Tokai pockets $97M in IPO cash to get its cancer drug into Phase III

Cambridge, MA, biotech Tokai Pharmaceuticals ($TKAI) pulled off a $97.2 million Wall Street debut, raising the money it needs to get its three-in-one treatment for prostate cancer into late-stage development.

The company moved about 6.5 million shares at $15 each, earmarking another 972,000 shares for its underwriters and lining up for a maximum fundraise of nearly $112 million if all goes according to plan.

All that cash will support galeterone, a combination prostate cancer treatment that won the FDA's coveted fast-track designation.

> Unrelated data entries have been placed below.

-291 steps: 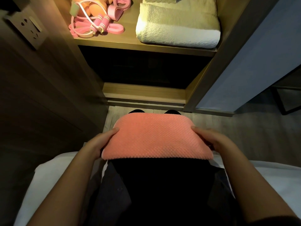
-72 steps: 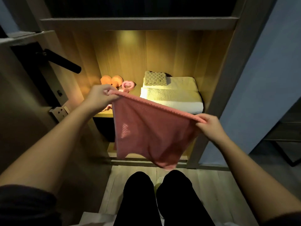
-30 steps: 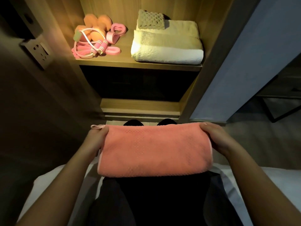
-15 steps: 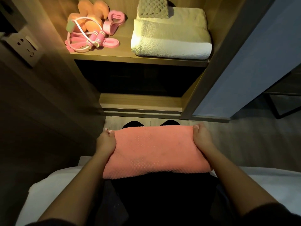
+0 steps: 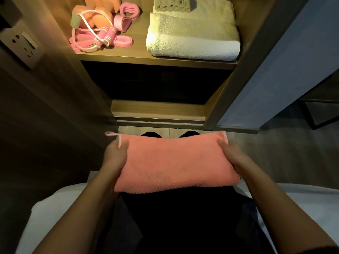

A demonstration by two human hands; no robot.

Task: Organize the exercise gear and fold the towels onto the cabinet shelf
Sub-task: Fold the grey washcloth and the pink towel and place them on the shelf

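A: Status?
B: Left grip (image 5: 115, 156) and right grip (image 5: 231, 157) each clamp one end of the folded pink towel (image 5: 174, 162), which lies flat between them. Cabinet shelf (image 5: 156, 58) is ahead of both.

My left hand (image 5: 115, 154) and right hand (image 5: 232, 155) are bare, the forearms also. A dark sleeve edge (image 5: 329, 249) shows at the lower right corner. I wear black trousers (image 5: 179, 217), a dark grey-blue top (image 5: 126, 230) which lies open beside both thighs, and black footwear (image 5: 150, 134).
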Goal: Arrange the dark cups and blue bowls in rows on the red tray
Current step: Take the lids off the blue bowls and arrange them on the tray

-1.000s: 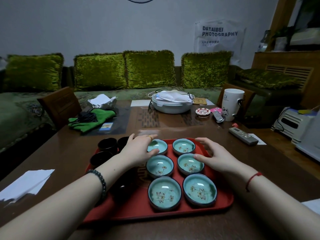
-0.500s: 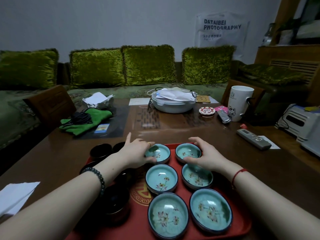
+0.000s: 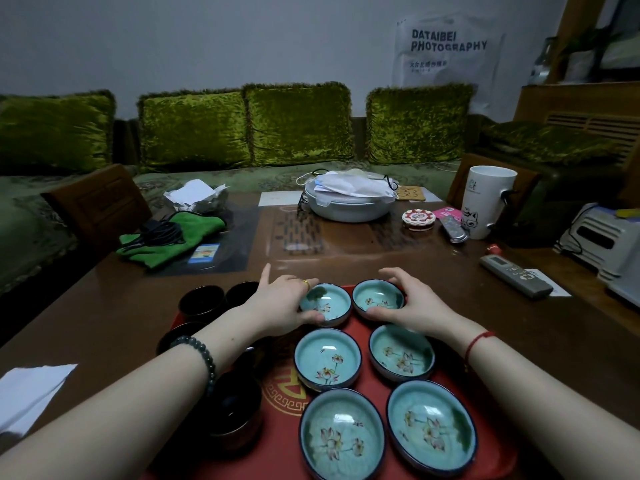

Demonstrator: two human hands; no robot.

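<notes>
The red tray [image 3: 491, 455] lies on the brown table in front of me. Several blue bowls with flower patterns stand on its right half in two columns. My left hand [image 3: 280, 303] grips the far left blue bowl [image 3: 329, 304], thumb on its near rim. My right hand [image 3: 412, 303] grips the far right blue bowl [image 3: 375, 299], fingers over its far edge. Several dark cups stand on the tray's left side: two at the back [image 3: 201, 301], one near cup [image 3: 232, 410] partly under my left forearm.
Beyond the tray stand a white covered dish [image 3: 349, 206], a green cloth with black cables [image 3: 169, 237], a round patterned tin [image 3: 418, 220], a white mug [image 3: 486, 202] and two remotes [image 3: 516, 273]. White paper [image 3: 27, 393] lies at the left table edge.
Both hands moved forward from the middle bowls to the two far bowls and closed around them. The view came closer and tilted down over the tray.
</notes>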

The drug is currently in a Phase II trial on 144 patients with castration-resistant prostate cancer, interim data from which revealed that galeterone charted clinically meaningful reductions in prostate-specific antigen, a common biomarker used to track patient response.

Next Tokai intends to kick off a late-stage study in the first half of 2015, targeting patients who aren't getting effective treatment from the banner prostate cancer treatments approved over the past few years.

Tokai's pitch is that galeterone provides a best-of-all-worlds approach to fighting prostate cancer, marrying the mechanisms of action found in Johnson & Johnson's ($JNJ) Zytiga and Astellas and Medivation's ($MDVN) Xtandi.

In order to grow, prostate tumors need the hormones testosterone and dihydrotestosterone (DHT) to bind to androgen receptors. To disrupt that process, J&J's drug inhibits the enzyme CYP17 and thereby reduces testosterone synthesis, while Xtandi works from the other direction as an androgen receptor antagonist, blocking the necessary binding and starving tumors. Tokai's drug does both, combining those two mechanisms and adding a third: androgen receptor degradation, which the company believes can lower the risk of treatment resistance.

Zytiga and Xtandi hauled in a combined $2.1 billion for their makers last year, and Tokai believes its contender can compete for a share of that growing market.

And investors would seem to agree, as Tokai's shares rocketed up more than 80% in its first morning of trading, soaring over $25 each by mid-morning.